**What is expected**
Give every line of the listing word for word, beginning at the first and including the line with "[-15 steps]" as the last.

**Data segment**
BEGIN
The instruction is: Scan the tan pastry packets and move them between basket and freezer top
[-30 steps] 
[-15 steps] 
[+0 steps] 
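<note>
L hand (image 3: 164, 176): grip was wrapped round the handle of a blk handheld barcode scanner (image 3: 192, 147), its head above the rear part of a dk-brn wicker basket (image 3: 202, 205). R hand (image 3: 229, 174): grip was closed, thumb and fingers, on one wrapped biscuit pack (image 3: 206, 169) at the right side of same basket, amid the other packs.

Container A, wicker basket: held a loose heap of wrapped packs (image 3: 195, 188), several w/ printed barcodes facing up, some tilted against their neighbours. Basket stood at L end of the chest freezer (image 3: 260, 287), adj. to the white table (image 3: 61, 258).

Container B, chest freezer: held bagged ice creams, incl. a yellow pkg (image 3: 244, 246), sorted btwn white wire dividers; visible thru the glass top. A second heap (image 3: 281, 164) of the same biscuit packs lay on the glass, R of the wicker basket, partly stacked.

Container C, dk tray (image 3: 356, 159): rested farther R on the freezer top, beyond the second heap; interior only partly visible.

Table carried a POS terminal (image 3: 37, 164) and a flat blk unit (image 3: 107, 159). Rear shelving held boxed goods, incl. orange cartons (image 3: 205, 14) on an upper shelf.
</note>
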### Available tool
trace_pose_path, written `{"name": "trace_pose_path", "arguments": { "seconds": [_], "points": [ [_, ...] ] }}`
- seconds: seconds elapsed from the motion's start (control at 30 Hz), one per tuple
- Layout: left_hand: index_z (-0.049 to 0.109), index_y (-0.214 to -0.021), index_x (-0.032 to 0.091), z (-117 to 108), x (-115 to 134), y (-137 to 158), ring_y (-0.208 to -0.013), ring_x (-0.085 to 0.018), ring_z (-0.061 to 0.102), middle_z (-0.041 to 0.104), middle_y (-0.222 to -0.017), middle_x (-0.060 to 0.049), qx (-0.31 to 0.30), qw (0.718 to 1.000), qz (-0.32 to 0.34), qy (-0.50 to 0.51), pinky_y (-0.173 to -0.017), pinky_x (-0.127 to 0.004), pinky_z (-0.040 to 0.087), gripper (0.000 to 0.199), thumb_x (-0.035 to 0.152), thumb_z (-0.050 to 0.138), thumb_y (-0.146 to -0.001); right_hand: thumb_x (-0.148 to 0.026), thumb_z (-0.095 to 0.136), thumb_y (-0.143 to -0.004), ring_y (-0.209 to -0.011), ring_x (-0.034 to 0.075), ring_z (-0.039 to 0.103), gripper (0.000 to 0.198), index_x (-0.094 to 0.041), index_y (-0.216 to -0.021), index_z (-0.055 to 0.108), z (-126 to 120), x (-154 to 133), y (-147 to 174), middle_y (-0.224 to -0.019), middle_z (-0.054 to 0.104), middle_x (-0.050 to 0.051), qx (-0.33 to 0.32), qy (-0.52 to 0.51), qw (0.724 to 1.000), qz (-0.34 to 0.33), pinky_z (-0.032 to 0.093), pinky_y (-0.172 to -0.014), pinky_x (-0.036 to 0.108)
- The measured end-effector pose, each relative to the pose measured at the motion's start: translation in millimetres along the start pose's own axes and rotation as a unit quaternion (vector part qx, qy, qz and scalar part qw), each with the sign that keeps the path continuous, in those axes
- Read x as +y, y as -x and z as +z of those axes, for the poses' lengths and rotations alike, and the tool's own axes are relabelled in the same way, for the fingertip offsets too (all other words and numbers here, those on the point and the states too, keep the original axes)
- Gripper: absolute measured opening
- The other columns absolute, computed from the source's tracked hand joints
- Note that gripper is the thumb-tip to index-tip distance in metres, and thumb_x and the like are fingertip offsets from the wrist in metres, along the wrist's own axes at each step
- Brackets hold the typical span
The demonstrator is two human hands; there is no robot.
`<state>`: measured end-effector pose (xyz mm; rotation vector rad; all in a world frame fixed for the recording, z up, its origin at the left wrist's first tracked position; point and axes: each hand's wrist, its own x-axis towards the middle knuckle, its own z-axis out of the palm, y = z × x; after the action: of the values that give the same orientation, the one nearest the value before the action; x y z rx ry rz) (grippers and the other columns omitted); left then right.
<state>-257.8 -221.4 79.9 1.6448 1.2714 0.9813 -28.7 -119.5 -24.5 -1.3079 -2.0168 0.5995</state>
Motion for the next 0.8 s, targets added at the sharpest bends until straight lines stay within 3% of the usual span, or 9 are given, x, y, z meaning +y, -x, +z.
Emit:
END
**Output below**
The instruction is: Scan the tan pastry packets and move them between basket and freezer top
[-30 steps] 
[-15 steps] 

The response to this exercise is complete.